My Own Savior,I totally understand what you mean about being young, and not being able to do "normal" things. I too don't really drink, never did drugs, eat fairly decently, and yet-Yeah. It sucks sometimes, huh? I'm usually fairly positive about all this. I mean, like you said, what other option do we really have, but to accept it??? But it can still suck, and it's nice to know that other people understand the suckiness of this all....I'm sorry this ruined your college experience. Luckily, I"m out of college but I know the stress, the crazy hours, the all nighters....Geesh. That alone is enough to stress you out, let alone dealing with IBS on top of it. I think you're right, that it's best not to wallow and ask the "why me questions." Everytime I ask that, I ultimately come back to "why not?" I don't think God really picks who this happens to. It just-happens, I guess. I'll try the music suggestion. I really enjoy reading but it can be kinda difficult to focus....I guess this is affecting me more than usual because one of my best friends is getting married tomorrow. It's out-of-state and due to daunting medical bills and a EGD/colonoscopy scheduled for Saturday, I can't go. So I guess I feel a little left out.....Coming here definitely helps though. Thanks so much for your reply. It really feels good to know that I'm not the only one trying to cope with all of this (even though I"m sorry you have to cope with it too). I'm sending positive healing vibes your way, Drea


----------



## MyOwnSavior (Dec 21, 2006)

JustDrea said:


> Coming here definitely helps though. Thanks so much for your reply. It really feels good to know that I'm not the only one trying to cope with all of this (even though I"m sorry you have to cope with it too). I'm sending positive healing vibes your way, Drea


You're perfectly welcome. And thank you for replying to me. It's tough writing a lot of stuff, especially if you put some thought into it, and then the person doesn't write back...Anyway, If you ever want to talk to me personally don't hesitate to PM me. If not, well, I'm sure we'll run into each other on different threads on this forum in the future.


----------



## JustDrea (Oct 1, 2007)

> It's almost like those of us who try so hard to live a good, healthy life, are the ones who end up with conditions like this... yet people who just don't care at all end up feeling fine. It's very odd...

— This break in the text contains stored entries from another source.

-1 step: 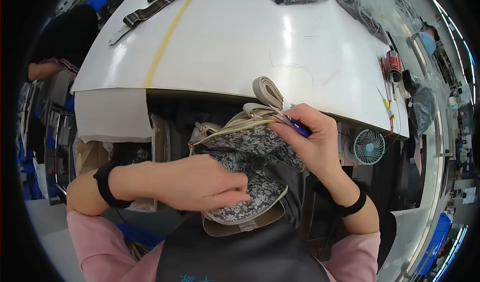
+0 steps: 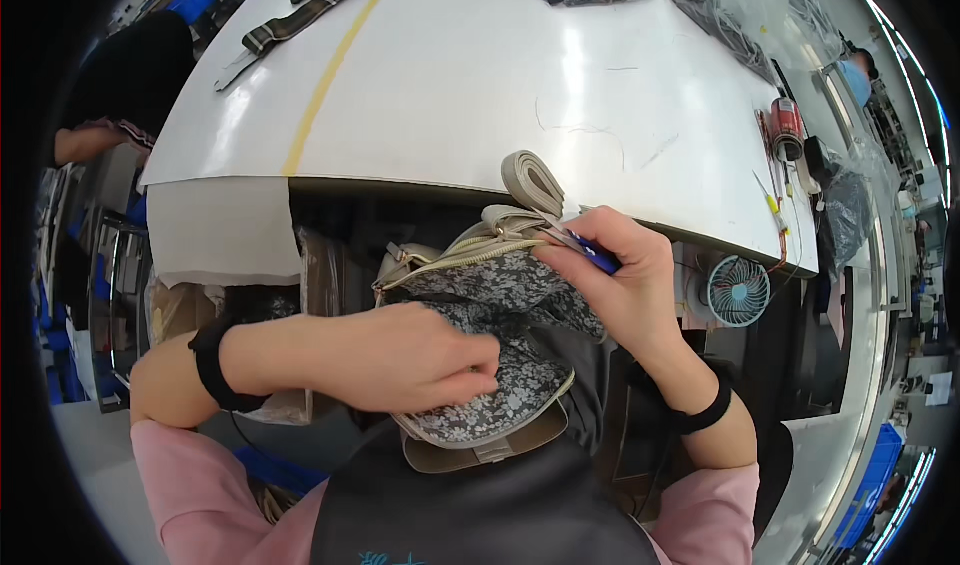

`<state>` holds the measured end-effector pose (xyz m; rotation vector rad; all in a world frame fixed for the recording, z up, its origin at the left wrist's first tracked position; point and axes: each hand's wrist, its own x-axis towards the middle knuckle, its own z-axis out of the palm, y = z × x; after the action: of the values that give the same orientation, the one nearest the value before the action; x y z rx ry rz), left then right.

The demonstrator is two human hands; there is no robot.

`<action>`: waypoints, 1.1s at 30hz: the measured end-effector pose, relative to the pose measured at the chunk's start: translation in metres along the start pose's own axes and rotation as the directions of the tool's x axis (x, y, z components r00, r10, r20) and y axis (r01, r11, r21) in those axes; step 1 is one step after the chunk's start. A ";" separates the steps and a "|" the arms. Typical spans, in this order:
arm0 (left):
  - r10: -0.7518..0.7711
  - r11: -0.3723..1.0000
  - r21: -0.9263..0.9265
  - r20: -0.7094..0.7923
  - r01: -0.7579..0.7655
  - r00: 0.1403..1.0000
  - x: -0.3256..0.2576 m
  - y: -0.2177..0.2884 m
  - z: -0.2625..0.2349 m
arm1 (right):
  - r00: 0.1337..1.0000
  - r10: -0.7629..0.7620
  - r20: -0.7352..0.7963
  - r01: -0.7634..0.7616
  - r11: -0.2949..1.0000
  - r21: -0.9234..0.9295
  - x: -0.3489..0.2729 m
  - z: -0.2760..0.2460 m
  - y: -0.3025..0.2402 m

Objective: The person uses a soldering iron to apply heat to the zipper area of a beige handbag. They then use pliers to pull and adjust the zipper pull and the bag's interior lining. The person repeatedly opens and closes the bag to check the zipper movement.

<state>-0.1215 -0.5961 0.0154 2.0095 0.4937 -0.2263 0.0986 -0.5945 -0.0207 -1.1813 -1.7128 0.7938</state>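
Handbag lining pulled out; left hand pinches lining, right hand grips blue tool.

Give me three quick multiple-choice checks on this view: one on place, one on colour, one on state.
1. Where is the small fan?
A) below the table's right edge
B) on the tabletop
C) in the left hand

2. What colour is the tool in the right hand?
A) red
B) blue
C) green

3. How is the floral lining of the bag?
A) tucked inside
B) cut off
C) pulled out

Key: 1 A, it sits under the white table; 2 B, a blue tip shows by the fingers; 3 C, the left hand grips it outside the zip.
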 end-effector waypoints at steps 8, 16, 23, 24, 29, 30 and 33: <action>0.137 0.806 0.547 0.201 -0.228 0.970 0.065 -0.004 0.015 | 0.997 -0.076 0.012 0.077 0.996 -0.033 0.000 0.009 -0.006; -0.286 0.882 0.455 0.721 -0.120 0.631 0.126 0.045 -0.001 | 0.982 -0.173 -0.075 0.165 0.981 -0.099 0.027 0.018 0.009; -0.345 0.922 0.387 0.784 0.028 0.516 0.138 0.031 0.005 | 0.980 -0.196 0.022 0.195 0.981 0.009 0.034 0.021 0.008; -0.340 0.924 0.381 0.795 0.021 0.502 0.143 0.027 0.004 | 0.983 -0.180 0.038 0.179 0.984 0.006 0.034 0.019 0.012; -0.322 0.941 0.333 0.816 0.066 0.479 0.152 0.012 0.000 | 0.988 -0.116 0.105 0.109 0.991 0.074 0.043 0.015 0.014; -0.327 0.942 0.320 0.808 0.101 0.490 0.148 0.013 0.000 | 0.985 -0.120 0.125 0.109 0.989 0.096 0.043 0.015 0.012; -0.298 0.955 0.250 0.819 0.161 0.491 0.139 0.014 -0.009 | 0.979 -0.133 0.153 0.106 0.979 0.177 0.044 0.021 0.008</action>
<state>0.0090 -0.5595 -0.0192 1.6697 0.0850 -1.3948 0.0757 -0.5506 -0.0226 -0.9105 -1.7930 0.9626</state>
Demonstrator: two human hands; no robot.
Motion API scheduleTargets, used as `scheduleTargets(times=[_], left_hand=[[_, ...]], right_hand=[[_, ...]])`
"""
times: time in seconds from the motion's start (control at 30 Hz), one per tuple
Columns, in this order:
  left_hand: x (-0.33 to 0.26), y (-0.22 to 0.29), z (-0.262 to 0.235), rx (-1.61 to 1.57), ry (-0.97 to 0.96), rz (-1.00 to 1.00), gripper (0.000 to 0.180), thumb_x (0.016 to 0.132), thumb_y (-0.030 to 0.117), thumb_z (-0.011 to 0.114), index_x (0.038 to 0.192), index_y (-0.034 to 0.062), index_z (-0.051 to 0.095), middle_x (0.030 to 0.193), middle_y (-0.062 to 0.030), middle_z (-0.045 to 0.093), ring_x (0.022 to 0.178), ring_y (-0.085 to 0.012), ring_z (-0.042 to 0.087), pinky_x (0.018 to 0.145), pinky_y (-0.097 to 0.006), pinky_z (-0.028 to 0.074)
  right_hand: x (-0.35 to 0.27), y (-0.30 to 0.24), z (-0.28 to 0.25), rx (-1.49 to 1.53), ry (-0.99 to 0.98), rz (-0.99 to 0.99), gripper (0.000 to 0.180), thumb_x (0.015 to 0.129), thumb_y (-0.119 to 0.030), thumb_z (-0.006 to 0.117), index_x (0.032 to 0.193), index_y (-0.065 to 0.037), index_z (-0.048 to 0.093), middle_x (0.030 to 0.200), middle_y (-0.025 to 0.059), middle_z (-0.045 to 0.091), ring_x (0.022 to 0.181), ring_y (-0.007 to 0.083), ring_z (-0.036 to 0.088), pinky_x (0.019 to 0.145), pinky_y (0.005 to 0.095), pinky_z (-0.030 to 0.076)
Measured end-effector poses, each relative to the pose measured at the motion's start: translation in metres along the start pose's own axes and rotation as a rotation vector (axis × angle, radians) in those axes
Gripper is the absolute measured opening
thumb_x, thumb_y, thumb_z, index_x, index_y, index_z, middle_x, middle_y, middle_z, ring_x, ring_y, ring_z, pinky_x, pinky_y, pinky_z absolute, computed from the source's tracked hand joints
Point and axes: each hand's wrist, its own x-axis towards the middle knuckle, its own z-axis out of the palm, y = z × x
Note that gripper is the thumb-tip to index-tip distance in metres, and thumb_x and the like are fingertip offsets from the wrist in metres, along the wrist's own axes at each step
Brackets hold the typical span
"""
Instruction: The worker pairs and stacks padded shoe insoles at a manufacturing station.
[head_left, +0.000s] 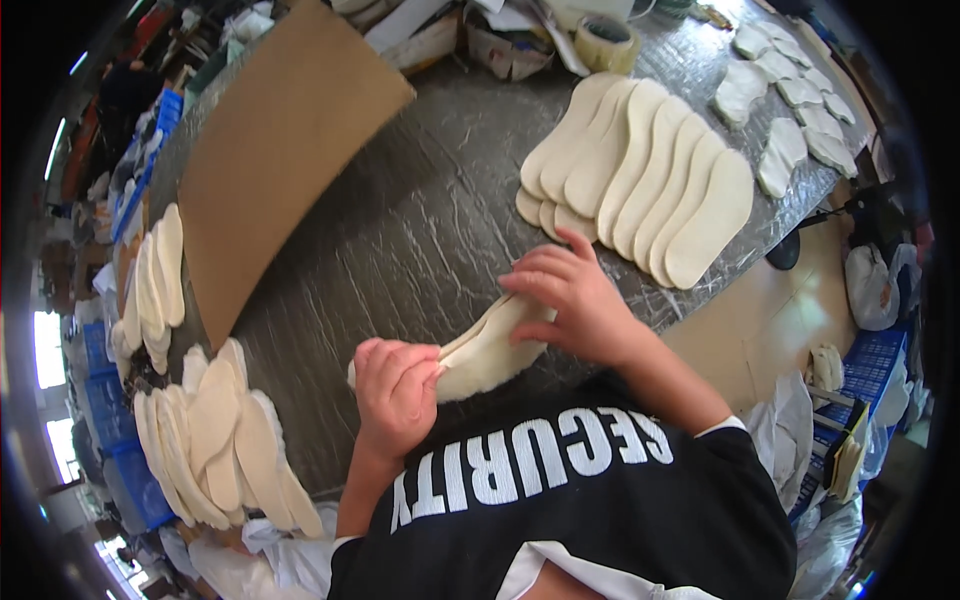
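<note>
A cream fleece insole (495, 360) lies slantwise close in front of me, with a slit or folded seam running along its upper edge. My left hand (396, 392) is closed in a pinch on its left end, covering part of it. At the right end, my right hand (572, 298) spans the width, thumb on the fleecy face and fingers at the far edge. Just beyond that hand, a fanned row of matching insoles (640, 180) lies on the dark, plastic-covered table (400, 215).
A brown cardboard sheet (285, 140) covers the table's far left. Insole piles (215, 440) lie at the near left, with more insoles (155, 280) beyond. Smaller cream pieces (790, 90) spread at the far right. A tape roll (606, 45) stands at the back.
</note>
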Motion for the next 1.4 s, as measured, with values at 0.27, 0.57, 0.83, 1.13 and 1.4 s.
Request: scheduleTargets(times=[0.27, 0.57, 0.83, 1.13, 1.4], left_hand=[[-0.001, 0.003, 0.005, -0.07, -0.037, -0.091, 0.017, 0.074, 0.002, 0.073, 0.086, 0.0052, 0.061, 0.095, -0.0053, 0.066, 0.078, -0.0241, 0.06, 0.076, -0.042, 0.043], [-0.001, 0.0, 0.008, -0.145, -0.038, -0.185, 0.018, 0.071, 0.002, 0.073, 0.082, 0.0059, 0.06, 0.092, -0.0042, 0.065, 0.075, -0.0234, 0.059, 0.076, -0.041, 0.042], [0.003, 0.002, 0.008, -0.152, -0.031, -0.182, 0.017, 0.07, -0.002, 0.073, 0.079, 0.0039, 0.06, 0.088, -0.0064, 0.065, 0.071, -0.0247, 0.057, 0.071, -0.039, 0.041], [-0.011, -0.001, 0.005, -0.228, -0.09, -0.239, 0.026, 0.069, 0.006, 0.077, 0.091, 0.0042, 0.064, 0.097, -0.005, 0.068, 0.082, -0.024, 0.061, 0.083, -0.041, 0.043], [-0.013, -0.007, -0.016, -0.277, -0.216, -0.359, 0.047, 0.065, 0.022, 0.084, 0.102, 0.0038, 0.063, 0.105, -0.0081, 0.069, 0.098, -0.0274, 0.064, 0.095, -0.044, 0.041]], right_hand=[[0.011, -0.017, 0.008, 0.046, -0.157, -0.037, 0.046, 0.065, -0.037, 0.082, 0.101, -0.013, 0.068, 0.088, 0.0005, 0.062, 0.088, 0.0218, 0.061, 0.098, 0.0486, 0.037], [0.017, -0.019, 0.017, 0.061, -0.129, -0.019, 0.026, 0.069, -0.031, 0.08, 0.082, -0.013, 0.066, 0.076, -0.0017, 0.061, 0.077, 0.0194, 0.061, 0.094, 0.0477, 0.038], [0.028, -0.042, 0.016, -0.065, -0.295, -0.08, 0.029, 0.07, -0.033, 0.078, 0.085, -0.013, 0.065, 0.079, -0.0023, 0.062, 0.083, 0.0185, 0.061, 0.097, 0.0515, 0.038], [0.024, -0.04, 0.032, 0.053, -0.217, -0.051, 0.019, 0.068, -0.022, 0.077, 0.078, -0.012, 0.065, 0.07, -0.0007, 0.061, 0.075, 0.0196, 0.062, 0.086, 0.0436, 0.042], [0.022, -0.041, 0.03, 0.132, -0.286, -0.03, 0.019, 0.072, -0.019, 0.078, 0.08, -0.01, 0.064, 0.071, 0.0019, 0.061, 0.073, 0.0225, 0.061, 0.086, 0.0423, 0.039]])
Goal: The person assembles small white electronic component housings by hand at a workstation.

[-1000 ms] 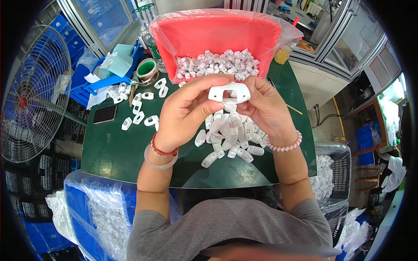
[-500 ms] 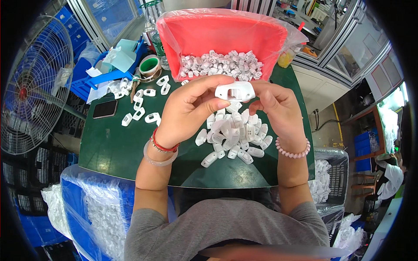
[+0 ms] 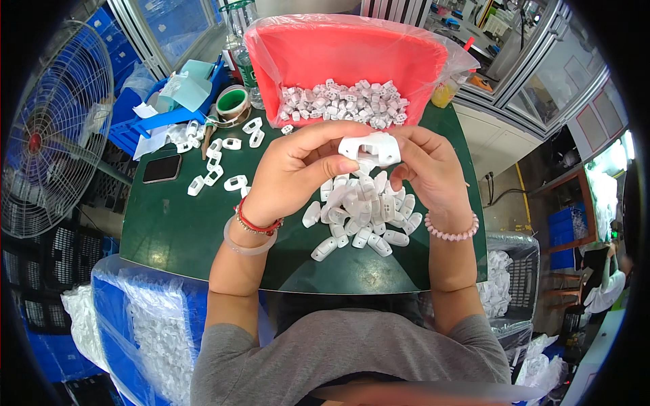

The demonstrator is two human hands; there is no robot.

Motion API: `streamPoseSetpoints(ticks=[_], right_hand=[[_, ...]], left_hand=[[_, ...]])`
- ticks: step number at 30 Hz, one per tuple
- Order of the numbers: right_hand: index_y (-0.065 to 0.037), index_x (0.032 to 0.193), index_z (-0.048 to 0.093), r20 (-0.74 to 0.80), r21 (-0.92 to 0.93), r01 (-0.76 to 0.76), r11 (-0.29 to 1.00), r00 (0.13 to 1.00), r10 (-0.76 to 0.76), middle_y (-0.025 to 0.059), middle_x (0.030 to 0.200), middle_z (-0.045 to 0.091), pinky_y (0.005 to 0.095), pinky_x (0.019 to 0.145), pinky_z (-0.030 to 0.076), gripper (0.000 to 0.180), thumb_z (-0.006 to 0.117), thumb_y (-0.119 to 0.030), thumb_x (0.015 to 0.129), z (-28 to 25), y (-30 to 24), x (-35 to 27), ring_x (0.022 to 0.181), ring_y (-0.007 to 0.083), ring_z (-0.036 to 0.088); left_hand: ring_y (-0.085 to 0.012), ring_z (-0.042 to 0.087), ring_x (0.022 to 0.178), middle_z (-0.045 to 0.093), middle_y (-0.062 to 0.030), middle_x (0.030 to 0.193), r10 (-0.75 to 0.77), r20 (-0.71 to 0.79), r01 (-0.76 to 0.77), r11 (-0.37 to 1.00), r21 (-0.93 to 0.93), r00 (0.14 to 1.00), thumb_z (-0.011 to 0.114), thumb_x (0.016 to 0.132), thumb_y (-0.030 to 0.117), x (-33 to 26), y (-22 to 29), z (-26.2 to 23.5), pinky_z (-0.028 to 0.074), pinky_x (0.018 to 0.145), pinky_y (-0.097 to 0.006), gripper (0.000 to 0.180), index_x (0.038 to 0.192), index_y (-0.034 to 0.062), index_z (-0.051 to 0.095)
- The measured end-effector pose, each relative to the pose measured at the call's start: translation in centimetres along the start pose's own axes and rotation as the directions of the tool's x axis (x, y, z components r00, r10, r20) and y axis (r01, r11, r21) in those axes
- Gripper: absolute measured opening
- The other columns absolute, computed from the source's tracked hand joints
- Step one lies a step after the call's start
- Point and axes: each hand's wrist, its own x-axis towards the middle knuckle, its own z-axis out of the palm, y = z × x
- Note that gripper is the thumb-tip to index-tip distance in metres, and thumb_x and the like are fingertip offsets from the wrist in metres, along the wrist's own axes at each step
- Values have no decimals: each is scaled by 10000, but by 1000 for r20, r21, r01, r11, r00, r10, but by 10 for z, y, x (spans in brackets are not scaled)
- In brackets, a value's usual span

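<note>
Between my two hands is a white plastic housing (image 3: 389, 150) with a rectangular opening in its middle and a small hole at each end. My left hand (image 3: 301, 162) pinches its left end between thumb and fingers. At the other end, my right hand (image 3: 437, 169) has its thumb and curled fingers on the housing. Below them lies a heap of similar white plastic housings (image 3: 379, 245) on the dark green table (image 3: 284, 267). Several more white pieces (image 3: 235, 183) lie loose to the left.
Behind my hands stands a red bin (image 3: 352, 57) lined with clear plastic, holding many small white parts (image 3: 345, 101). At the left are a phone (image 3: 162, 169), a tape roll (image 3: 233, 103), a blue tray (image 3: 145, 125) and a fan (image 3: 44, 135). Lined crates (image 3: 112, 298) flank me.
The housing has tilted, so its opening faces differently, and it has shifted slightly right. My right thumb and fingers have closed in on its right end.
</note>
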Motion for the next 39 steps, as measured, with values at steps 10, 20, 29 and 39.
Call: streamPoseSetpoints(ticks=[10,20,29,39], right_hand=[[42,962,614,-7,-164,91,982,996,-93,58,836,614,227,584,489,229,535,-153,871,2,-2,-3,714,91,559],[-7,945,561,-15,-175,130,976,991,-134,15,823,573,206,580,423,190,593,-166,845,14,4,-4,697,55,498],[-9,944,559,-31,-171,168,971,984,-176,2,820,559,195,581,414,194,582,-181,859,15,2,-5,704,47,484],[1,894,599,-18,-40,141,989,990,-142,29,1009,525,210,687,412,197,645,-170,807,6,11,2,758,78,489]], left_hand=[[-144,562,933,573,-80,1034,62,-27,-59,991,116,998,584,789,-29,0,3,0,461,798,-256,324,1109,18,564],[-146,543,987,551,-89,1118,-6,-58,9,999,54,998,602,783,-13,-1,2,3,442,848,-265,383,1158,-6,521],[-123,551,921,586,-75,1020,-139,-89,121,975,-185,986,579,845,76,-1,1,9,448,806,-248,304,1125,-22,513],[-64,527,808,602,-20,907,-125,-170,91,977,-193,977,570,863,130,0,-8,14,427,714,-202,215,1020,-17,578]])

Yeah, I agree with you there....Back in the day, I did my share of crash dieting for awhile. But some people do that for _years_ and don't get any ill-effects (go figure). The only thing I can think of is that this somehow prepares me for something bigger, or more challenges that I might face in the future. Maybe I'll look back and say "I had a successful career despite IBS, so [challenge X] should be a breeze"; Ok, ok I know it sounds a bit cheezy. Well, really cheezy actually...but it helps sometimes. And it gives me a little bit of an answer to the "why" question.I pretty much lived at home or on my own during the college experience too. Not for the same reasons as you, but in my case I tried the "college life" for a semester-And hated it. Maybe I'm just too anti-social for that kinda thing, I dunno LOL. But I also discovered that I did much better after I was out of that atmosphere. It gave me the chance to really focus on my studies (which is why I was paying all that money in the first place-for a good education). I was an English-Lit major with a minor in American-History. I'd love to go back and get my MA in Asian-American studies, but really what can you do with that??? I'm realistic enough to realize that my degree doesn't exactly open doors for me....But I can tell you though, that it has helped in my current job significantly. I work in sales support, which really doesn't have much to do with Literature. But all the practice I had with writing papers and conveying a point really helps with all the reports and such that I do. So I'm actually pretty glad that I studied what I loved. In the end, it paid off, even if it wasn't in the form of an internship like some of my friends. Once I get all this medical stuff under control, I'll probably go back for an MA in HR, despite my love of Asian Studies. It's just more realistic career-wise. Sorry to ramble, LOL. I definitely gave you a long answer to a short question







What do you enjoy reading? I have a few books that I"m trying to start, but like you my stomach is usually too screwy to really enjoy it. That and my anti-nausea meds make me so dang sleepy. At least they work though....


> I know the feeling of being left out, trust me. But I've never had to exclude myself from an event that is of such importance, as you are doing now (well, as you say, because you have to). I know it must be very difficult...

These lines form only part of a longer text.